Soal waktu, ini saatnya merenungkan, karena sudah cukup ada jeda. Dan sebagai pembuka, saya akan memulai dengan pertanyaan:
Apakah benar, sejuta lebih orang datang menyemut ke Jakarta, berpakaian putih-putih, sebagian besar di antaranya urunan, menyewa bis. Ibu-ibu. Anak-anak digandeng. Bapak-bapak. Semua tenggelam dalam lautan, yang mestinya jika sebuah gerakan politik formal, sebuah rezim bakal tumbang.
Tapi tidak. Ada yang merayap di balik kulit bangsa ini yang belum terungkap.
Kalau semata soal nista agama, saya agak tidak percaya. Pertama, karena pasti kemarahan yang timbul besar sekali. Kedua, apa yang kelak disebut sebagai penistaan agama itu sebetulnya sudah tersebar jauh hari di dalam buku dan kanal Youtube.
Saya melihatnya tidak begitu. Ada yang sedang bergerak dan ini bukan semata persoalan agama. Kalau kita tidak mempelajari fenomena sosial ini, kita tidak dapat menangkap apa yang kelak menjalar dan terjadi.
Ilmu dalam tradisi Islam, tidak bisa dipisahkan dari amal dan dari akhlak. Bukan ilmu kalau tidak diamalkan, dan bukan ilmu kalau tidak untuk memperbaiki akhlak.
Agak mirip dengan tradisi keilmuan Jawa (atau sesungguhnya berpaut?); bukan ilmu kalau tidak dengan laku. Tidak bisa dipraktekkan, tidak bisa dikerjakan. Bahkan menuntut ilmu sendiri itu sudah laku. Mlaku. Lumaku.
Lalu apa yang merayap di sana? Di balik kulit tipis kebangsaan kita?
Mungkin kita harus membaca lagi Diponegoro dengan lebih hati-hati. Sebab ini bukan fenomena yang benar-benar baru. Ibarat aliran air, ada ceruk di belakang kita yang memberi kontribusi aliran.
Terlalu jauh membaca Diponegoro? Saya kira tidak. Hanya mungkin kita belum jujur membacanya. Belum mau mengakuinya bahwa pada pergolakan besar itu, terpumpun lebih dulu hasrat kolektif yang merayap lembut.
Jadi apa yang berkumpul dan menyemut di sana, tak lebih dari hasrat kolektif, yang mungkin belum menemukan kanal ekspresinya secara tepat, sehingga yang menjadi mula dari ekspresi itu adalah apa yang kemudian terlihat bergolak di permukaan: penistaan agama.
Tapi yang menyemut itu, ibu-ibu dari Tapal Kuda Jawa Timur, ibu-ibu dari lorong-lorong kota Jakarta, dari Sunda, dan banyak lagi yang lain.

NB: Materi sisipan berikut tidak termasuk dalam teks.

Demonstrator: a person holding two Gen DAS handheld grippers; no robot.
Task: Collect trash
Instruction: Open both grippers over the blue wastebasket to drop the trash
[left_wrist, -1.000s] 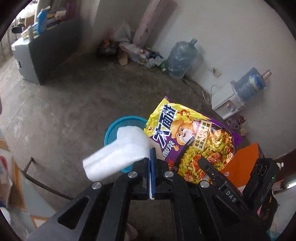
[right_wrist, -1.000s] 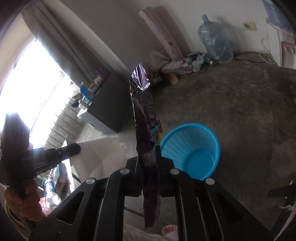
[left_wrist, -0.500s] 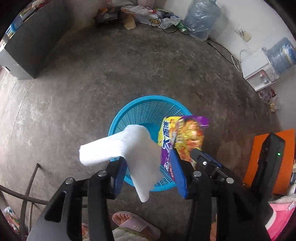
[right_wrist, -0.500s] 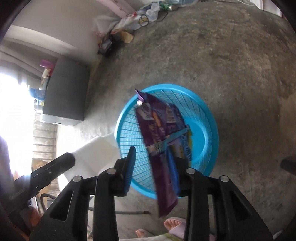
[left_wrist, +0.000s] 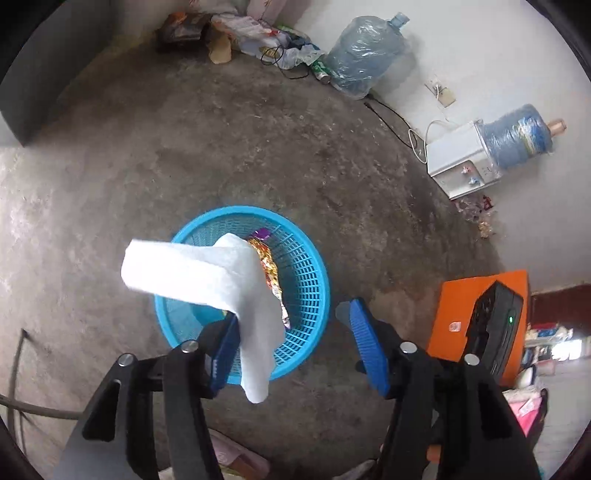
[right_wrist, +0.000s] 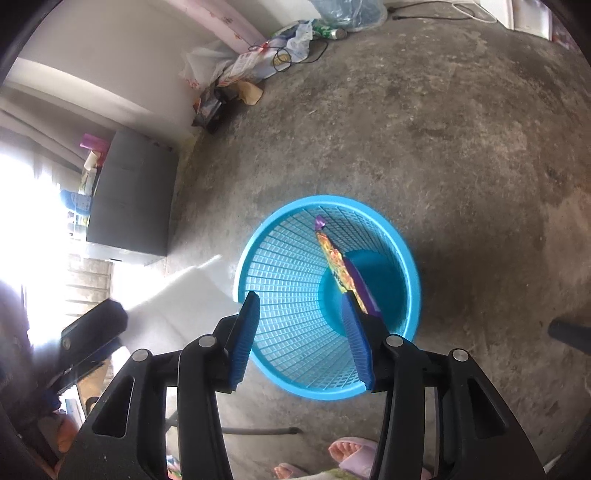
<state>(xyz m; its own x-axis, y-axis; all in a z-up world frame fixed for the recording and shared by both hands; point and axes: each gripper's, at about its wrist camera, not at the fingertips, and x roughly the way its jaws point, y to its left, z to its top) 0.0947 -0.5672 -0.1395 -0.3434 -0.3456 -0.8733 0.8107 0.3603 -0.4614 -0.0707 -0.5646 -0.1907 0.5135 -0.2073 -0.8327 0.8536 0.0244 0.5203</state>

Bapak-bapak sederhana yang tidak mau ikut menghardik dan terbakar. Tetap teduh dan tenang dalam barisan.
Pada muka-muka mereka yang tak mudah diletuskan, ada hasrat yang memancar. Ada emosi kemerahan. Bukan rasa marah.
Lalu apa hasrat itu?
Itu tugas kaum intelektual kita yang masih lembut batinnya, masih tajam pikirannya, masih adil hatinya.
Bukankah pada Perang Jawa itu, bukan semata perang biasa? Tapi ini bukan perang…
Ya, ini bukan perang. Ini prosa pendek untuk kisah yang bakal panjang. Semua bisa punya potensi keliru membaca, jika tidak berhati-hati mengkajinya. Sebab ternyata bukan soal agama. Bukan soal penista.
Sangat bisa jadi, yang berdiri dua kutub dan saling berbenturan itu, keliru memindai batin massa.